What to do: In the listing below, every entry should be duplicated exactly.

Data for this task:

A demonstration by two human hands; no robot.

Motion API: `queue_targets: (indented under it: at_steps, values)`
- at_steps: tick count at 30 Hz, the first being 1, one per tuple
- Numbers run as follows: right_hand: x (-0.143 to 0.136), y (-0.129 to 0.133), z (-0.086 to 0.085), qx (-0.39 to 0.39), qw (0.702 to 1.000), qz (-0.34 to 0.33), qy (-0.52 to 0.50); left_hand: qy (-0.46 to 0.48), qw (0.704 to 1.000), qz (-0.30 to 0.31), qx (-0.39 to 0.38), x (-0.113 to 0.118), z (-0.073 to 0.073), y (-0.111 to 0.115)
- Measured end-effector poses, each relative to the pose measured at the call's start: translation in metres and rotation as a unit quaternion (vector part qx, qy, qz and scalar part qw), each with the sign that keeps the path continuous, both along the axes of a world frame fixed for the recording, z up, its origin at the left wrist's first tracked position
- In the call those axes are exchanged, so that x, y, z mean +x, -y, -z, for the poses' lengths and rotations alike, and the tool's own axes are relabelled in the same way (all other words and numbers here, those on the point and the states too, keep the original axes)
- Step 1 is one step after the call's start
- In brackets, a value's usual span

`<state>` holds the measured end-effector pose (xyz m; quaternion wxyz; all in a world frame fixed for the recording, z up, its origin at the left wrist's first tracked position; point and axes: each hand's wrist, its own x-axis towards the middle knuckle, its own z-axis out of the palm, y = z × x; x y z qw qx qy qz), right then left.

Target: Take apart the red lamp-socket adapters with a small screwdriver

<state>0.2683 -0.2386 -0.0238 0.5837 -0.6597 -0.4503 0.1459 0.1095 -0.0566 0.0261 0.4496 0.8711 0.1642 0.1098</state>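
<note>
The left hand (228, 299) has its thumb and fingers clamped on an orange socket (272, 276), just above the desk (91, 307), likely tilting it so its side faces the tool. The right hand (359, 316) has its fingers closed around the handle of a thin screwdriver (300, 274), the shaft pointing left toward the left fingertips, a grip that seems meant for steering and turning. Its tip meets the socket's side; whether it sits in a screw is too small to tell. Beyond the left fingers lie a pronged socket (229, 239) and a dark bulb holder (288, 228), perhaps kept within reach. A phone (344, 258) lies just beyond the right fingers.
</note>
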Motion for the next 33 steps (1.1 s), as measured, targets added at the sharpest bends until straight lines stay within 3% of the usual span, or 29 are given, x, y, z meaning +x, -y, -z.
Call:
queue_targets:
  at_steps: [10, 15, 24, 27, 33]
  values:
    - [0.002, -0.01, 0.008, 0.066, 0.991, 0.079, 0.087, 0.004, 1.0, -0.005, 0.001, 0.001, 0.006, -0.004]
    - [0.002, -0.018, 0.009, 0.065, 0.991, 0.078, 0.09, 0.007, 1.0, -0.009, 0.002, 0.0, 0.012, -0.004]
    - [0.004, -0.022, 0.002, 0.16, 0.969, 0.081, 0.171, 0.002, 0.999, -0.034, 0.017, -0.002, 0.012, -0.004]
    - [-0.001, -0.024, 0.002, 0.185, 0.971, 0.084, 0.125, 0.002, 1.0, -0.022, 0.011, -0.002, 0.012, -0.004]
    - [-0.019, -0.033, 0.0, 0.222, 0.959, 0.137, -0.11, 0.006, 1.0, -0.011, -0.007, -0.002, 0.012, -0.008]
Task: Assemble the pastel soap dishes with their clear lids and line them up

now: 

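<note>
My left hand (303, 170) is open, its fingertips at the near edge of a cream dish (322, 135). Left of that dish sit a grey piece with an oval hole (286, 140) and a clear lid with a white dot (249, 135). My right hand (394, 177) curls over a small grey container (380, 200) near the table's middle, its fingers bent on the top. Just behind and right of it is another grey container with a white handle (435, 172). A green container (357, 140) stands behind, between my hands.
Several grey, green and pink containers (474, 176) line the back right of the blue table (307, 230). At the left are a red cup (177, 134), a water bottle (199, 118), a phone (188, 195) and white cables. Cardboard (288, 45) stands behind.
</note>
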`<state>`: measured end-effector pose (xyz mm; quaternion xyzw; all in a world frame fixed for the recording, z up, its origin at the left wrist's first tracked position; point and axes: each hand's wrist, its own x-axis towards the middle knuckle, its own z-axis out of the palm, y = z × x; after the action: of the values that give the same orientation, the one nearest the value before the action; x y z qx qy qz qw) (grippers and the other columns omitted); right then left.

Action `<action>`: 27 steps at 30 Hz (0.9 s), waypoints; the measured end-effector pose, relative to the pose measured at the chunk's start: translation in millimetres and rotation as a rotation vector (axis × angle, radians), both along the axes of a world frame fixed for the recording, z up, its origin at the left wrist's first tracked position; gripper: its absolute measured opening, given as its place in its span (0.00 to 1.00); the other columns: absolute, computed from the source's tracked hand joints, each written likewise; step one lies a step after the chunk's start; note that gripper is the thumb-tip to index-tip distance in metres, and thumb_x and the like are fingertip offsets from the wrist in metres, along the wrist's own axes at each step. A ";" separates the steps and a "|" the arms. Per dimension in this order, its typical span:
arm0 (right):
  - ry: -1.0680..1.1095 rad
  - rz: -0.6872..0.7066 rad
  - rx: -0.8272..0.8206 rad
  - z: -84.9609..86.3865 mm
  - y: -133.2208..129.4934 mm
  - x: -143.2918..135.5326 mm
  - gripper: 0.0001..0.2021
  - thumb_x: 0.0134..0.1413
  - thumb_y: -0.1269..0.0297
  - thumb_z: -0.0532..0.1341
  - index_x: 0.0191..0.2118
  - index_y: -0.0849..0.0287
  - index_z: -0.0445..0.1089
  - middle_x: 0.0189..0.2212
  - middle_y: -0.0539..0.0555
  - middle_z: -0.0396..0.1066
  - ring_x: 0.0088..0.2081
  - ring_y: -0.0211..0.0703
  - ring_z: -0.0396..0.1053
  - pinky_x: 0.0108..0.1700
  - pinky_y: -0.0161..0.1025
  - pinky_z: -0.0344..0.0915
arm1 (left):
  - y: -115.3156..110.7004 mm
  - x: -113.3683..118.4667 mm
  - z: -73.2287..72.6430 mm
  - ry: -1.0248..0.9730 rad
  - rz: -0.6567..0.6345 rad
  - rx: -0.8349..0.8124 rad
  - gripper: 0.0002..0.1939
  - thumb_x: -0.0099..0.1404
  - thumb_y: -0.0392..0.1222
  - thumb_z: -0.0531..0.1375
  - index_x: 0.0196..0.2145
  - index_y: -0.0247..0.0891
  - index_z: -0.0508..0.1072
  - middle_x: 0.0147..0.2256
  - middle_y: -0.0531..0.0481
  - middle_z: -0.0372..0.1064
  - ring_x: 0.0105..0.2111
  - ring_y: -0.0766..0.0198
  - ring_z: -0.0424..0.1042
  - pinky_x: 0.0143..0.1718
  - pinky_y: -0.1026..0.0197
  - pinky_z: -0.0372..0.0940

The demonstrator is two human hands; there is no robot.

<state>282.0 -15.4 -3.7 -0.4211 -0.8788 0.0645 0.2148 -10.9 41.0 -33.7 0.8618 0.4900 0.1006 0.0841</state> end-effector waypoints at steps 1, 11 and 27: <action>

Completed task:
A demonstration by two human hands; no robot.

Motion API: `queue_targets: (indented under it: at_steps, values)`
- at_steps: tick count at 30 Hz, the first being 1, one per tuple
- Numbers run as follows: right_hand: x (-0.143 to 0.136), y (-0.129 to 0.133), z (-0.086 to 0.085), qx (-0.39 to 0.39), qw (0.702 to 1.000), qz (-0.34 to 0.33), qy (-0.52 to 0.50); left_hand: qy (-0.46 to 0.48), qw (0.704 to 1.000), qz (-0.30 to 0.31), qx (-0.39 to 0.38), x (-0.113 to 0.118), z (-0.073 to 0.073), y (-0.111 to 0.115)
- Measured end-effector poses, each relative to the pose measured at the call's start: translation in metres and rotation as a unit quaternion (vector part qx, qy, qz and scalar part qw), each with the sign that keeps the path continuous, both along the axes of a world frame fixed for the recording, z up, its origin at the left wrist's first tracked position
- In the call those axes are exchanged, so that x, y, z mean +x, -y, -z, for the poses' lengths and rotations alike, and the tool's own axes are relabelled in the same way (all other words and numbers here, those on the point and the states too, keep the original axes)
- Step 1 is one step after the call's start
- In brackets, a value's usual span

`<state>` holds the measured end-effector pose (xyz m; quaternion wxyz; all in a world frame fixed for the recording, z up, its origin at the left wrist's first tracked position; point and axes: each hand's wrist, its own x-axis towards the middle knuckle, its own z-axis out of the palm, y = z × x; x y z qw qx qy qz), right then left.

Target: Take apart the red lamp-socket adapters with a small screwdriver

<state>0.2683 -0.2386 -0.0238 0.5837 -0.6597 -0.4503 0.1459 0.1095 -0.0566 0.0261 0.4496 0.8711 0.1642 0.1098</state>
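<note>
The left hand (228, 299) has its thumb and fingers clamped on an orange socket (272, 276), just above the desk (91, 307), likely tilting it so its side faces the tool. The right hand (359, 316) has its fingers closed around the handle of a thin screwdriver (300, 274), the shaft pointing left toward the left fingertips, a grip that seems meant for steering and turning. Its tip meets the socket's side; whether it sits in a screw is too small to tell. Beyond the left fingers lie a pronged socket (229, 239) and a dark bulb holder (288, 228), perhaps kept within reach. A phone (344, 258) lies just beyond the right fingers.
</note>
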Motion for the next 33 steps (1.1 s), as measured, targets added at the sharpest bends until straight lines stay within 3% of the usual span, or 29 are given, x, y, z meaning +x, -y, -z.
Call:
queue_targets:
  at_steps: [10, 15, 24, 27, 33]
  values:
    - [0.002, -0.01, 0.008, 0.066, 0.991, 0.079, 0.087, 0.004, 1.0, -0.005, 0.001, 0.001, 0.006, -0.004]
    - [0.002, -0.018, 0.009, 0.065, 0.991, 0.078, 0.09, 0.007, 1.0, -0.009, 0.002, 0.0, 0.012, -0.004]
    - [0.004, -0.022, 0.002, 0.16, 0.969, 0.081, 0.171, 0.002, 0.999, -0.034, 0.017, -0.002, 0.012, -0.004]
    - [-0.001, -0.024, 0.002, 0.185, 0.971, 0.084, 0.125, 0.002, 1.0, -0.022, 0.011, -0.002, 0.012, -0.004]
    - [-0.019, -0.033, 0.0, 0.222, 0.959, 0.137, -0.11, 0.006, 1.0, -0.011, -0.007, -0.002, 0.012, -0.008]
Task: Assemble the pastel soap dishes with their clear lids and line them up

now: 

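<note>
My left hand (303, 170) is open, its fingertips at the near edge of a cream dish (322, 135). Left of that dish sit a grey piece with an oval hole (286, 140) and a clear lid with a white dot (249, 135). My right hand (394, 177) curls over a small grey container (380, 200) near the table's middle, its fingers bent on the top. Just behind and right of it is another grey container with a white handle (435, 172). A green container (357, 140) stands behind, between my hands.
Several grey, green and pink containers (474, 176) line the back right of the blue table (307, 230). At the left are a red cup (177, 134), a water bottle (199, 118), a phone (188, 195) and white cables. Cardboard (288, 45) stands behind.
</note>
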`<state>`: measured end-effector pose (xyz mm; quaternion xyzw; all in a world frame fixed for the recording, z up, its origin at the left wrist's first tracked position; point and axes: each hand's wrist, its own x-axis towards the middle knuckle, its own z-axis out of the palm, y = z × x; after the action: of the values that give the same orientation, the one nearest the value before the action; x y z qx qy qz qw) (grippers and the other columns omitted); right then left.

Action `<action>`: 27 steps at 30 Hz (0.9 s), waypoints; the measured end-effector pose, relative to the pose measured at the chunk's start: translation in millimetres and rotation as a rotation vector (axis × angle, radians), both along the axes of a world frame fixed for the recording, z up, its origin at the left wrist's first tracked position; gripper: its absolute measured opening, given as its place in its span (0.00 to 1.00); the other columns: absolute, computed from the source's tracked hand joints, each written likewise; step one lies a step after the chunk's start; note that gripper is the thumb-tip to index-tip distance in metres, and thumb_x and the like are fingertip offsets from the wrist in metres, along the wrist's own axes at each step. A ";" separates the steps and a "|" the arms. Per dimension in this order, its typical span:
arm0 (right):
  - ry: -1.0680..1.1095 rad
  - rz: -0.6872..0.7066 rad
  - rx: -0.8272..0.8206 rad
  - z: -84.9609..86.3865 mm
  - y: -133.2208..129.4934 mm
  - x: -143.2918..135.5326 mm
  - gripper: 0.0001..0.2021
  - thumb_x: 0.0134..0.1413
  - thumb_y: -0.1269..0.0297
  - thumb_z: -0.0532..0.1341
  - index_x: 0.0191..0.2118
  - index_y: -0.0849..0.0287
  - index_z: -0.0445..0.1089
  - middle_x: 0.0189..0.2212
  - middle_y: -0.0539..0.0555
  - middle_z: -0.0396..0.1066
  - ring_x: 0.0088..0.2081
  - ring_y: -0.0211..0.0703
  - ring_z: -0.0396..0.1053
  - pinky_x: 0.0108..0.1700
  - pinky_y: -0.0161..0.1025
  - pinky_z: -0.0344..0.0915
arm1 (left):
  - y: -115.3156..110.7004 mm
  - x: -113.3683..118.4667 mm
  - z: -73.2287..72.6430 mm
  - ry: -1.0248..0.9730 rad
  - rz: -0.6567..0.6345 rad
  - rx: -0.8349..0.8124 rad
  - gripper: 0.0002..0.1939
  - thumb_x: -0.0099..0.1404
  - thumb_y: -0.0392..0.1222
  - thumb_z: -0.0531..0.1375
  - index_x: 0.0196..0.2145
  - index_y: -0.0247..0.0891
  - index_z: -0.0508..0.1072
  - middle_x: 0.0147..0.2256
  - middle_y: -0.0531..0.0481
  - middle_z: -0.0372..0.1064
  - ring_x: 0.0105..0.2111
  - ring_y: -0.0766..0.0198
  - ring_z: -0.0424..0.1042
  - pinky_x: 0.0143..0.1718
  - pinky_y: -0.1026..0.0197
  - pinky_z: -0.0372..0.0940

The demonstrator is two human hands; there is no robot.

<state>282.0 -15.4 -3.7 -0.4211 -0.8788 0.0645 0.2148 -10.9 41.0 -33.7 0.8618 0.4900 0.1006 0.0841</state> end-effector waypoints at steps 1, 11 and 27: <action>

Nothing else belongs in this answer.